Petra Kuppers is a disability culture activist, a community artist and she teaches in performance studies and disability studies at the University of Michigan in Ann Arbor. She is the Artistic Director of The Olimpias Performance Research Series, and Olimpias workshops, installations, performances and exhibitions have been created and shown in Europe, the US, New Zealand and Australia. All Olimpias work are community-based, and deal with disability culture issues, with the opportunities of collaborative practice, and with the celebration of difference.

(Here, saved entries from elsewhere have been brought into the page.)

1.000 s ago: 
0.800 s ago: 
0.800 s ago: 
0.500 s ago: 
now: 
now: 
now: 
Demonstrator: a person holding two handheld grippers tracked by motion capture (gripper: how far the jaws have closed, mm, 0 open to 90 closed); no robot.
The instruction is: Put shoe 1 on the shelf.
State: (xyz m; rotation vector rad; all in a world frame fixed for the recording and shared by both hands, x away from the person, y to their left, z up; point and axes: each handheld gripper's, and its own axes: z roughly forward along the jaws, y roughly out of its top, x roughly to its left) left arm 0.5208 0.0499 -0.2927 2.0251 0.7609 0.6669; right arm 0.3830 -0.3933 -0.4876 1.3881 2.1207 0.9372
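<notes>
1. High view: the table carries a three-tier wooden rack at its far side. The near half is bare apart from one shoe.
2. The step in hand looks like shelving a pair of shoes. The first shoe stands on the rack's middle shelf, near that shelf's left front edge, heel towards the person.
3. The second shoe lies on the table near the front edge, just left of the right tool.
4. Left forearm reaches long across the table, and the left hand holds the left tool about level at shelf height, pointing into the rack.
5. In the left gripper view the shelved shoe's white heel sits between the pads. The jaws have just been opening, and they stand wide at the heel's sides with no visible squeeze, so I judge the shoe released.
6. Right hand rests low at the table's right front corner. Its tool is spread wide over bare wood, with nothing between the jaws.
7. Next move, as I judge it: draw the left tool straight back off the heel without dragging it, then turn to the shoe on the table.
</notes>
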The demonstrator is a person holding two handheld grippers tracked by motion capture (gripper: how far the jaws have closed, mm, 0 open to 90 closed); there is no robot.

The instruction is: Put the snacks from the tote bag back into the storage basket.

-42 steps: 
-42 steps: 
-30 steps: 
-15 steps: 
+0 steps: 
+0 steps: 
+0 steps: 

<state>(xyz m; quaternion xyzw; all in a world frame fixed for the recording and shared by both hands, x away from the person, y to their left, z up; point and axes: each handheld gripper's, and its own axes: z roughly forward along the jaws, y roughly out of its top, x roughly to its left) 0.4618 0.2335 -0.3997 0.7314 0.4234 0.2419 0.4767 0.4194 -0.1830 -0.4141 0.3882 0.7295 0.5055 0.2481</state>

Kuppers has written a number of books, including Disability and Contemporary Performance: Bodies on Edge (Routledge, 2003), The Scar of Visibility: Medical Performances and Contemporary Art (Minnesota University Press, 2007) and Community Performance: An Introduction (Routledge, 2007). She has also co-edited with Gwen Robertson the companion text, Community Performance Reader (Routledge, 2007). Her current work addresses disability history, and includes a reassessment of the ancients myth that shape our thoughts about bodily, sensorily and mental difference. Tiresias is the latest Olimpias show.
Sadie Wilcox is an MFA candidate at the University of Michigan School of Art & Design. Her work in video was exhibited in a group show at the Cothenius Gallery in Berlin, Germany. Sadie has received visual arts funding from various sources, including the Center for International and Comparative Studies, the Center for European Studies, the Center for the Education of Women, and the Center for Research on Women and Gender at the University of Michigan.
Sadie’s interest in disability stems from her own experience as a burn survivor. Her work in disability studies seeks to highlight the continual and changing nature of chronic injury and the role of hidden burns.